I have some servos arranged in an array, so that they can be adressed by number:
// Define the servo objects
Servo servo0;
Servo servo1;
Servo servo2;
Servo servo3;
Servo servo4;
// And put them in an array
Servo servo[] = {
servo0,
servo1,
servo2,
servo3,
servo4
};
I have a couple of questions:
How does one properly count the number of servos in this array? Using "sizeof" seems to returns 3 bytes per array item. Am I simply supposed to divide by 3?
Is there a way to reverse the process, i.e. define a constant "SERVO_COUNT 5" (or 6, or whatever) and have them instantiated and arrayed using a loop?
Your code looks wrong to me. You seem to be creating 5 servos, then creating an array of 5 more servos which you are initialising with copies of your original five servos, the result is ten servo objects in memory only five of which you will use. If you do something to servo1 if will not effect servo[1] as they are two different objects.

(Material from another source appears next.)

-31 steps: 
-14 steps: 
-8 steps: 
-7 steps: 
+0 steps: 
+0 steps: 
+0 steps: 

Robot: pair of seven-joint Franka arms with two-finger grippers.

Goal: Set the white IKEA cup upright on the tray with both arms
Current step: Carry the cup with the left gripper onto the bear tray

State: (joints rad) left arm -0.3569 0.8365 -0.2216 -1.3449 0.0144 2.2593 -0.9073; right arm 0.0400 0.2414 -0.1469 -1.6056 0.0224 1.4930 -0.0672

I got the earlier version of my code from somewhere in this forum, I can't remember where unfortunately. Anyway, your code works perfectly so thanks a lot!
How does one properly count the number of servos in this array? Using "sizeof" seems to returns 3 bytes per array item. Am I simply supposed to divide by 3?
No, you divide sizeof(array) by sizeof(array[0]). That is, you divide the size of the array by the size of one element of the array, to get the number of elements in the array.